Announcing artist-in-residence Sam Aros-Mitchell!
During the week of April 20th,
@artsresearchctr &
@berkeleytdps will welcome dancer & choreographer Aros-Mitchell (
@samarosmitchell ) as the fourth artist-in-residence of the Indigenous Performing Arts Residency (IPAR) program!
SCHEDULE:
Masterclass: Choreographies of Space
📅Tues April 21 at 3:30pm
🎟️closed to the public, open to UC Berkeley dance students
Lecture-Performance Hybrid: Performance as Ceremony
📅Thurs April 23 at 4pm
📍Bancroft Dance Studio
🎟️free & open to the public
🪢Sam Aros-Mitchell will weave together short movement passages, video from recent works, and commentary on Indigenous futurisms, embodied archives, and the resonances between José Limón’s choreography and Native epistemologies
ABOUT THE ARTIST:
Sam Aros-Mitchell is a Yaqui choreographer, cultural producer, scholar, and performer based in Minneapolis. His work moves between Indigenous cosmologies, experimental dance, and performance installation, activating space as a site of ceremony, resistance, and collective witnessing. He is a Jerome Hill Artist Fellow, a McKnight Dance Fellow, and the founder of SAROS field/works, a platform for Indigenous and BIPOC-led performance. For over eight years, he has been a core collaborator with Rosy Simas Danse.

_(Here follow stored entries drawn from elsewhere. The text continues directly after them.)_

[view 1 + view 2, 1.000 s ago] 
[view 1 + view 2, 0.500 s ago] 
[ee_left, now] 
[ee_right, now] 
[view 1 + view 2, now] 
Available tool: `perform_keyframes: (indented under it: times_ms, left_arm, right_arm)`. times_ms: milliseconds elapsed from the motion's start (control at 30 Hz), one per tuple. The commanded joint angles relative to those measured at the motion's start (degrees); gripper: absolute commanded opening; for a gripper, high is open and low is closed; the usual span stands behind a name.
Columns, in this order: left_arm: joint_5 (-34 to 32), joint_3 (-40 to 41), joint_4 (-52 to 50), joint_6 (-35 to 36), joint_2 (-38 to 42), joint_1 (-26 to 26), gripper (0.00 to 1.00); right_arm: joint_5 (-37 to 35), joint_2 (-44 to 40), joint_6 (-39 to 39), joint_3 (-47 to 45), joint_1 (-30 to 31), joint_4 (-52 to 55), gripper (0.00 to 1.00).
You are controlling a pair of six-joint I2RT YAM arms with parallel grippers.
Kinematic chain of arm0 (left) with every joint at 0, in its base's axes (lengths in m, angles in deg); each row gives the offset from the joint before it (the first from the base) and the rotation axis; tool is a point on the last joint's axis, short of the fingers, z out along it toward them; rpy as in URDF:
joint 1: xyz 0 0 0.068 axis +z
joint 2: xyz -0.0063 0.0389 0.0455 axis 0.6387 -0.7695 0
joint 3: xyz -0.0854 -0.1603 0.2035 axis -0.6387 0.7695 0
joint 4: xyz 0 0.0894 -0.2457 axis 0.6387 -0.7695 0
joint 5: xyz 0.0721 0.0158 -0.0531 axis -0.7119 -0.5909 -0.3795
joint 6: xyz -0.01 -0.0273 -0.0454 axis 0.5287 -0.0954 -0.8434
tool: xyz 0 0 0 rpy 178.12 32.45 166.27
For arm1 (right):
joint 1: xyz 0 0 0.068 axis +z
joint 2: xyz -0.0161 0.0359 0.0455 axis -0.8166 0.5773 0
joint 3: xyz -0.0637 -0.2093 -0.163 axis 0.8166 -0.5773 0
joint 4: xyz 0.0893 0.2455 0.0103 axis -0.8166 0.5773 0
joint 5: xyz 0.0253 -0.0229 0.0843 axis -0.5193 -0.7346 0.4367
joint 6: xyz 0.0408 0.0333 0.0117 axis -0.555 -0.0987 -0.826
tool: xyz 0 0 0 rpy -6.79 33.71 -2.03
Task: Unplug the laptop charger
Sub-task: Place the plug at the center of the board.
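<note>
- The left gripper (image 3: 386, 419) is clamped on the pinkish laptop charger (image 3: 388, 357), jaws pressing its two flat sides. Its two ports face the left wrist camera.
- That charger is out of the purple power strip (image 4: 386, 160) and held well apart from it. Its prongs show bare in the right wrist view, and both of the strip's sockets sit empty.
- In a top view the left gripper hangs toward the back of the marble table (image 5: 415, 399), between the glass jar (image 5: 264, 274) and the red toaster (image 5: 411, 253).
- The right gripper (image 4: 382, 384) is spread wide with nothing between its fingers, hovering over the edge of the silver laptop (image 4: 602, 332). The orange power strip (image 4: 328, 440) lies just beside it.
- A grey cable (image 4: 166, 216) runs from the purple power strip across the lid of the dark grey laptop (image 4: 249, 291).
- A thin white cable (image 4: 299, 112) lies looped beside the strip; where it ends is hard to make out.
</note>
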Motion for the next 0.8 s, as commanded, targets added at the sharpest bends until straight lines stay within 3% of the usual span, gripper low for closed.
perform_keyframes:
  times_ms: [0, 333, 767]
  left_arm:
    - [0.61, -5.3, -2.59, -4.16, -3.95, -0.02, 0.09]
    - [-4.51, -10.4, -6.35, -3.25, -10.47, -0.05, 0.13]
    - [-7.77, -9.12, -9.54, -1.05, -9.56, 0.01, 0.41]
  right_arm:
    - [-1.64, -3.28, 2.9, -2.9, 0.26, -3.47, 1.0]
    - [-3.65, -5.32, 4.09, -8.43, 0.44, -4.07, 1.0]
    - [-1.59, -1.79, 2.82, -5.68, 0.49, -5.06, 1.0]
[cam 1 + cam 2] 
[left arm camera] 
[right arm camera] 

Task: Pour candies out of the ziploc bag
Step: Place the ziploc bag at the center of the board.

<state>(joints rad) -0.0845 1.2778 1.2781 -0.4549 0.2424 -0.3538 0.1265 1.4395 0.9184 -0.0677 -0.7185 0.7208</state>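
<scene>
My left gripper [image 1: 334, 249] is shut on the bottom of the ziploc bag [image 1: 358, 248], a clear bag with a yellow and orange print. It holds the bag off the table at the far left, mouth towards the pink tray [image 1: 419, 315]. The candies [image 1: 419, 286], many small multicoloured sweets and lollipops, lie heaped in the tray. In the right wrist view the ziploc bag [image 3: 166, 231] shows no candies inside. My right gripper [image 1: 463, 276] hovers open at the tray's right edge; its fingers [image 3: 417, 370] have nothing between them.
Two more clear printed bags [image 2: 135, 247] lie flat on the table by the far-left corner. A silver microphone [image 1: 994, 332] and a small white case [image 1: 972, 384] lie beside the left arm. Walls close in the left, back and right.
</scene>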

Aros-Mitchell’s choreography dissolves the boundaries between dance, theatre, and visual art. He is among the first Yaqui artists to reconstruct and perform José Limón’s The Unsung (Deer Solo) and Danzas Mexicanas (Indio Solo), infusing these historic works with Indigenous embodiment and recontextualization. Recent original works include Juya Nokakamea, a multi-sensory performance drawn from Yaqui creation stories, and Entering Aniam, an immersive sound and movement installation.
ABOUT IPAR:
The Indigenous Performing Arts Residency is a multi-year collaboration between the Dept of Theater, Dance, & Performance Studies and the Arts Research Center to strengthen relationships with Indigenous community partners and create ongoing support for Indigenous performing artists, so that Native stories can be told on our campus now and into the future.